:: REQUIRED WORK ::
Copy every line of the data exactly, keeping out any picture.

:: GIVEN INFORMATION ::
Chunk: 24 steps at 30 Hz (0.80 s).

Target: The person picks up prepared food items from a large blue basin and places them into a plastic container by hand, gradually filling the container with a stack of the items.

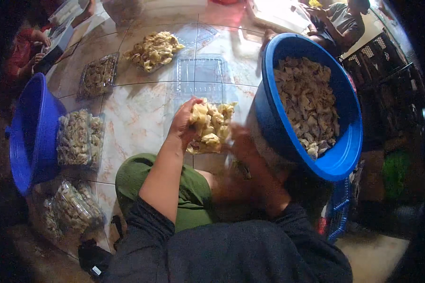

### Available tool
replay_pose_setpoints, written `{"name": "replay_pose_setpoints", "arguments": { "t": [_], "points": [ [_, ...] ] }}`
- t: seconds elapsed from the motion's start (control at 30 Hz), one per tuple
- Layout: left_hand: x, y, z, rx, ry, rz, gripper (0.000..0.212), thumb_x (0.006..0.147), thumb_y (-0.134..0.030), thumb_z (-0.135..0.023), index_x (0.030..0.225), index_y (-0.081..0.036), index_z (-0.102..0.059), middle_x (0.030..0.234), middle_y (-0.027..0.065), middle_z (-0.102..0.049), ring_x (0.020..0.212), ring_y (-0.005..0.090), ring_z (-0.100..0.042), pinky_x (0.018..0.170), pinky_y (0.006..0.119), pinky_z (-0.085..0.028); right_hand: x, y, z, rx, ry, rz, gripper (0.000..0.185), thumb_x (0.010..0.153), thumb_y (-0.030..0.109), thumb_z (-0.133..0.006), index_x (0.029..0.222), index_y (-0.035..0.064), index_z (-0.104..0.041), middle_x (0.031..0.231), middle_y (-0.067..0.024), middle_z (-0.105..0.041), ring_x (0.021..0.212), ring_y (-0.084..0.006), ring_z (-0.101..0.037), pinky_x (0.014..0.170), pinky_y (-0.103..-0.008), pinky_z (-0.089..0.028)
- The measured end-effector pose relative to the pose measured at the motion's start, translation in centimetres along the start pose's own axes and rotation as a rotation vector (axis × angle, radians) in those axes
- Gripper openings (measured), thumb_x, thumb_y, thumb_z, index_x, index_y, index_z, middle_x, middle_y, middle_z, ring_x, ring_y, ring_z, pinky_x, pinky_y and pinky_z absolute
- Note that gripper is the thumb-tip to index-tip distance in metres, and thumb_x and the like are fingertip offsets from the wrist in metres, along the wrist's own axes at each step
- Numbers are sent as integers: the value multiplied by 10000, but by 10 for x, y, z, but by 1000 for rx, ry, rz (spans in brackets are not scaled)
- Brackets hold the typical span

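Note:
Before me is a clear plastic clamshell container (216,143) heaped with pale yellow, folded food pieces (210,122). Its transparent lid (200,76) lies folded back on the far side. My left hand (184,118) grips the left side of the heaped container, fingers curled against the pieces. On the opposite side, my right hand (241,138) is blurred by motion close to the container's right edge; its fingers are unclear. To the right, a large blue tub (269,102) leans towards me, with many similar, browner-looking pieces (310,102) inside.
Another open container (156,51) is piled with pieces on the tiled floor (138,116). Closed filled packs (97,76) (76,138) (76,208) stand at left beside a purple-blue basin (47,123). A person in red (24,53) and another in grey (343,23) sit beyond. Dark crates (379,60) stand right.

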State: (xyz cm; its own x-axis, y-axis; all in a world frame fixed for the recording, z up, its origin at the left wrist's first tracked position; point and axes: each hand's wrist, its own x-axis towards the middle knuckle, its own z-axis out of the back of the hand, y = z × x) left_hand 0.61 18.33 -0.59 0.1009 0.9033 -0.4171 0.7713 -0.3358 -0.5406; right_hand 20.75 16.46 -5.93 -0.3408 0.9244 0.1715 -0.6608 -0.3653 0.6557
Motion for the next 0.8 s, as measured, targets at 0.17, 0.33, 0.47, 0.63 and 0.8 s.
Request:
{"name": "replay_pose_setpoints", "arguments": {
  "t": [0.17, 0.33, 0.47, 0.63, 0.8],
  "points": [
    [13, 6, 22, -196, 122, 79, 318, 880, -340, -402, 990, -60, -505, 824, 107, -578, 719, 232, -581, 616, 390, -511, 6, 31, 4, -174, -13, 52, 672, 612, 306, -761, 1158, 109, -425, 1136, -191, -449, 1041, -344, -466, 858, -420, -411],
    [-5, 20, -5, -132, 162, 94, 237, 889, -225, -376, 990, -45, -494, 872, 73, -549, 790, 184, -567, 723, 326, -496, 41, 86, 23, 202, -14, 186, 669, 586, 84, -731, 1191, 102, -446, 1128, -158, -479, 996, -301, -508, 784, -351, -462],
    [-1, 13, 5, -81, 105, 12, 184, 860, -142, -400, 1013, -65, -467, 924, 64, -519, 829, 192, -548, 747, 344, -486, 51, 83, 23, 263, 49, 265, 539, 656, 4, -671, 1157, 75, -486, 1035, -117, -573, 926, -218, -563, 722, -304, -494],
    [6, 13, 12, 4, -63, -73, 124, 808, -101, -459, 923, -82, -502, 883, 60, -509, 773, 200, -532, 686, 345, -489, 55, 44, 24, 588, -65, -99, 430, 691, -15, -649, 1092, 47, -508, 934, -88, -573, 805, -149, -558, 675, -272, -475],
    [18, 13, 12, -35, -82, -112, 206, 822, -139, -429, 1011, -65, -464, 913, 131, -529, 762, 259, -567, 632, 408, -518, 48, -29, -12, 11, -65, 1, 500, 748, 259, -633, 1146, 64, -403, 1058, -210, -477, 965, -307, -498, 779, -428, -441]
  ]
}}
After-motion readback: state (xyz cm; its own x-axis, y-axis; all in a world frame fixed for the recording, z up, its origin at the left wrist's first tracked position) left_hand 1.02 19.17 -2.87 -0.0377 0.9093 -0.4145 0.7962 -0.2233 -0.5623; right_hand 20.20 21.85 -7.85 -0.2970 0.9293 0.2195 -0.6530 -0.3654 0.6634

:: SOLUTION TO THE PROBLEM ::
Chunk: 24 steps at 30 Hz (0.80 s).

Target: The person picks up prepared food items from a large blue basin and places them into a plastic container by hand, gradually filling the container with a stack of the items.


### Available tool
replay_pose_setpoints, written `{"name": "replay_pose_setpoints", "arguments": { "t": [_], "points": [ [_, ...] ] }}`
- t: seconds elapsed from the motion's start (control at 30 Hz), one per tuple
- Layout: left_hand: x, y, z, rx, ry, rz, gripper (0.000..0.212), thumb_x (0.006..0.147), thumb_y (-0.134..0.030), thumb_z (-0.135..0.023), index_x (0.030..0.225), index_y (-0.081..0.036), index_z (-0.102..0.059), middle_x (0.030..0.234), middle_y (-0.027..0.065), middle_z (-0.102..0.049), ring_x (0.020..0.212), ring_y (-0.005..0.090), ring_z (-0.100..0.042), pinky_x (0.018..0.170), pinky_y (0.006..0.119), pinky_z (-0.085..0.028); right_hand: x, y, z, rx, ry, rz, gripper (0.000..0.185), thumb_x (0.010..0.153), thumb_y (-0.030..0.109), thumb_z (-0.133..0.006), index_x (0.029..0.222), index_y (-0.035..0.064), index_z (-0.104..0.041), middle_x (0.031..0.231), middle_y (-0.067..0.024), middle_z (-0.105..0.041), ring_x (0.021..0.212), ring_y (-0.084..0.006), ring_z (-0.101..0.037), pinky_x (0.014..0.170), pinky_y (-0.103..-0.008), pinky_z (-0.089..0.028)
- The measured end-effector pose relative to the pose measured at the motion's start, translation in centimetres along the start pose's own axes and rotation as a rotation vector (axis × angle, radians) in those axes
- Gripper openings (measured), thumb_x, thumb_y, thumb_z, index_x, index_y, index_z, middle_x, middle_y, middle_z, ring_x, ring_y, ring_z, pinky_x, pinky_y and pinky_z absolute
- Note that gripper is the thumb-tip to index-tip distance in metres, and thumb_x and the like are fingertip offsets from the wrist in metres, along the wrist's own axes at each step
- Numbers are sent as integers: the value multiplied by 10000, but by 10 for x, y, z, but by 1000 for rx, ry, rz (spans in brackets are not scaled)
- Brackets hold the typical span

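Note:
Before me is a clear plastic clamshell container (216,143) heaped with pale yellow, folded food pieces (210,122). Its transparent lid (200,76) lies folded back on the far side. My left hand (184,118) grips the left side of the heaped container, fingers curled against the pieces. On the opposite side, my right hand (241,138) is blurred by motion close to the container's right edge; its fingers are unclear. To the right, a large blue tub (269,102) leans towards me, with many similar, browner-looking pieces (310,102) inside.
Another open container (156,51) is piled with pieces on the tiled floor (138,116). Closed filled packs (97,76) (76,138) (76,208) stand at left beside a purple-blue basin (47,123). A person in red (24,53) and another in grey (343,23) sit beyond. Dark crates (379,60) stand right.
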
State: (xyz cm; its own x-axis, y-axis; all in a world frame fixed for the recording, z up, its origin at the left wrist's first tracked position; point and axes: each hand's wrist, its own x-axis towards the middle knuckle, its own z-axis out of the back of the hand, y = z × x) left_hand 0.61 18.33 -0.59 0.1009 0.9033 -0.4171 0.7713 -0.3358 -0.5406; right_hand 20.75 16.46 -5.93 -0.3408 0.9244 0.1715 -0.6608 -0.3653 0.6557
Motion for the next 0.8 s, as measured, targets at 0.17, 0.33, 0.47, 0.63 and 0.8 s.
Request:
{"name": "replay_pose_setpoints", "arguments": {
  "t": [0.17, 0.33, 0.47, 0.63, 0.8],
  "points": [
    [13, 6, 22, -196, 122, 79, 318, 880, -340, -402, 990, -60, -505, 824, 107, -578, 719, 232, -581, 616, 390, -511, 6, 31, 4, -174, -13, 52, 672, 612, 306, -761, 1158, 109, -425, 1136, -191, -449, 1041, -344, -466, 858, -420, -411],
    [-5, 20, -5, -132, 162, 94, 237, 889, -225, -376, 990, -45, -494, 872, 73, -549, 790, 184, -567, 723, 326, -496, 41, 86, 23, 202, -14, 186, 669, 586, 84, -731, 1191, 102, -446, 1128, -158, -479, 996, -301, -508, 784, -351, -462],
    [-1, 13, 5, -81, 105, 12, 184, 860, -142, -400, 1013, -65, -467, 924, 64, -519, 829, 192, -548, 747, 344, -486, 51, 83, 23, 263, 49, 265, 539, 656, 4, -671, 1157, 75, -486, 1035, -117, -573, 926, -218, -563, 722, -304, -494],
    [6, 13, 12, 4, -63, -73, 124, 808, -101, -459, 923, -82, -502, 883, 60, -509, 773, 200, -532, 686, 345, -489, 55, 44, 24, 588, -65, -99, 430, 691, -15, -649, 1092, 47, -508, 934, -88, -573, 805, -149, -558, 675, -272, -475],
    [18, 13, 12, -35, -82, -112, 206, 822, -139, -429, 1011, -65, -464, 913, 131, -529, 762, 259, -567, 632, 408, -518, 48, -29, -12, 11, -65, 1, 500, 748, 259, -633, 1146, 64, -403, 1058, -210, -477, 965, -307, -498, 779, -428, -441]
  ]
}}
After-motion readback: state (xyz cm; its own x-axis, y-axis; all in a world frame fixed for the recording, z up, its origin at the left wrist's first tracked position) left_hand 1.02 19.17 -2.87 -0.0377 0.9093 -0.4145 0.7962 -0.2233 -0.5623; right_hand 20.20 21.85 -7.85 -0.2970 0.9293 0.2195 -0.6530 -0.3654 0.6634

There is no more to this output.